Les prêtres et les soldats s’inclinèrent, mais un frisson parcourut l’assemblée. Car tous savaient : la fuite de Senna pouvait compromettre l’ordre de la Tour, et le châtiment serait terrible.
La nuit tombait doucement, et les premières lampes à huile illuminaient les maisons du Lys Blanc, traçant des halos orangés qui se reflétaient sur les sourires des enfants courant dans les ruelles. Des éclats de rire fusaient, se mêlant aux voix des anciens assis sous les vérandas, parlant des récoltes, et aux chants des femmes qui préparaient le repas du soir. L’air portait l’odeur appétissante des ragoûts et du pain grillé, emplissant l’atmosphère d’une chaleur simple, rassurante.

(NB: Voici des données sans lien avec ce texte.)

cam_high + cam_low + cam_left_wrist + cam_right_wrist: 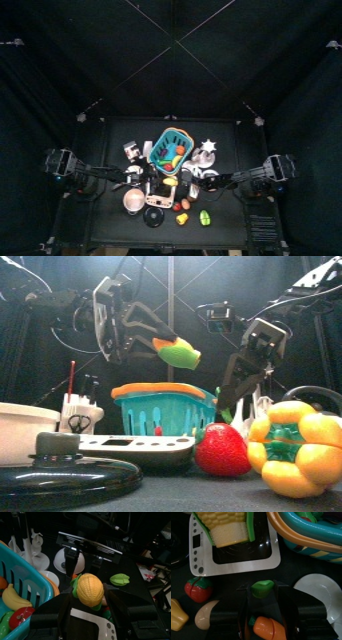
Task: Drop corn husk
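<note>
Corn husk point(250, 527) shows as a green strip running along the yellow corn point(89, 589). More green wraps the cob's lower end where the left hand point(90, 598) grips it. That hand's two jaws are closed on the corn from either side and hold it in the air. In the front view the corn hangs above the rim of the teal basket point(160, 416). In the right wrist view it lies across the top of the white scale point(238, 559), which stands on the surface just beside the basket.

The right hand point(238, 391) hangs on the other side of the basket, its jaws spread wide and pointing down. In its wrist view a small green piece point(262, 587) sits between the jaw tips. The jaws do not clamp it, and whether it is a part of the husk cannot be told. An orange piece point(268, 628) lies lower between the jaws, a white plate point(321, 594) lies to one side, and a red toy with a green top point(196, 588) lies to the other.

The basket holds a banana point(17, 599) and other toy food. At the front of the surface stand a strawberry point(221, 451), a yellow pepper point(291, 451), a black lid point(60, 471) and a white bowl point(27, 426).
</note>
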Controlling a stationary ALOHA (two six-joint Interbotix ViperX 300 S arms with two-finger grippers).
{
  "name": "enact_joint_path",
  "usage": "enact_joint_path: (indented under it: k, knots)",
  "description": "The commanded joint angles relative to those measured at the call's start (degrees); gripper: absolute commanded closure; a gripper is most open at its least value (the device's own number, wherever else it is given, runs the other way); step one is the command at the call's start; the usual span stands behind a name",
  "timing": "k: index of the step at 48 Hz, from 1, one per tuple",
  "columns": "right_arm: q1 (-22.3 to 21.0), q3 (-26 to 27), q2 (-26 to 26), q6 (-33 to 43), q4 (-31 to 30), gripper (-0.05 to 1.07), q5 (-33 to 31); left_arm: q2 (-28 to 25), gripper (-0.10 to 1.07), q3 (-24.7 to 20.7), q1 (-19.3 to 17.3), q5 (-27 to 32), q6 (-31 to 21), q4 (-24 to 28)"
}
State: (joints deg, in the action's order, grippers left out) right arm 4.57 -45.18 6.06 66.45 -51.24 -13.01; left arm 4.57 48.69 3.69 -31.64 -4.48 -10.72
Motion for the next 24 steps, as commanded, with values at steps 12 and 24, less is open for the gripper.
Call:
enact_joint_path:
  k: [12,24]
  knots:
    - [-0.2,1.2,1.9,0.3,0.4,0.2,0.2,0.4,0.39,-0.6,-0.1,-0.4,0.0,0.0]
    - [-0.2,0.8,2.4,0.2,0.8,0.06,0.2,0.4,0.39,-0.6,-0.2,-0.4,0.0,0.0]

Au milieu de cette ambiance paisible, la grand-mère d’Elijah plaça avec précaution sa vieille marmite fumante au centre de la cour, à l’extérieur. La vapeur se leva, répandant un parfum de bouillon riche et épicé.
— Approchez donc, mes enfants, goûtez à ma soupe ! lança-t-elle avec malice.
Nel fut le premier à bondir, un sourire gourmand au visage.
— Moi, moi ! Je suis ton goûteur officiel, grand-mère, c’est bien connu !
Son empressement provoqua des rires autour de lui, certains adultes secouant la tête.
— Eh bien, quel courage, Nel, fit un ancien en riant. Si tu tombes malade, nous saurons que la soupe n’est pas prête !
— Je survivrai ! répondit Nel la bouche déjà pleine, déclenchant de nouveaux éclats de rire.
Tout n’était que taquineries, complicité et joie. Le village respirait l’harmonie, et l’on aurait dit que rien ne pouvait troubler ce moment.
Assise à côté de Nel, la grand-mère le regarda d’un air attendri.
— Alors, dis-moi, mon garçon… tu n’as donc rien à raconter d’intéressant, à part ta faim ?
Nel fit mine de réfléchir, puis haussa les sourcils avec un sourire malicieux.
— Oh, si ! J’ai surpris Elijah… avec une jeune demoiselle. Un vrai tête-à-tête !
Les enfants proches éclatèrent de rire et reprirent en chœur :
— Elijah et sa demoiselle ! Elijah et sa demoiselle !
La grand-mère plissa les yeux, amusée mais faussement sévère.
— Petit menteur ! Ce n’était pas un secret… J’ai bien vu cette fille voilée, sortie tout droit de la Tour. Tu crois que mes vieux yeux ne voient plus clair ?
Nel ouvrit de grands yeux, pris de court, avant de rire de bon cœur en secouant la tête.
— Alors c’est vrai ! Même toi tu l’as remarquée ! On dirait bien qu’Elijah nous cache des choses…
— Hé, laissez-le tranquille, s’il vous plaît, intervint Harris, qui venait d’arriver, posant son sac sur l’épaule. Notre Elijah a bien le droit de parler à une jolie fille sans que tout le village s’en mêle.
Les éclats de rires reprirent, joyeux, sans malice. La nuit avançait, et le Lys Blanc vibrait de vie.
Puis soudain…
Un sifflement brutal déchira l’air. Un choc sourd retentit au milieu de la place.
Les rires s’étouffèrent instantanément. Tous les regards se tournèrent.
Un corps venait d’être projeté à travers les airs pour s’écraser lourdement sur le sol poussiéreux. Son torse était transpercé par une lance encore vibrante, plantée de part en part.
Le silence fut total.
Puis un cri d’horreur jaillit, et les lampes tremblotèrent sous le souffle d’une peur soudaine.
Les villageois reculèrent, terrifiés.
L’ombre d’une femme s’avança, découpée par la lumière des torches. Son armure noire luisait, son regard brûlait d’une froide détermination.
— Dame Enola…
Son nom fut chuchoté avec effroi.
Derrière elle, les guerriers partisans de la Tour marchaient en rangs serrés, leurs lances levées, leurs bannières claquant dans la nuit. Leurs visages impassibles ne portaient ni pitié, ni hésitation.
Le Lys Blanc venait d’être condamné.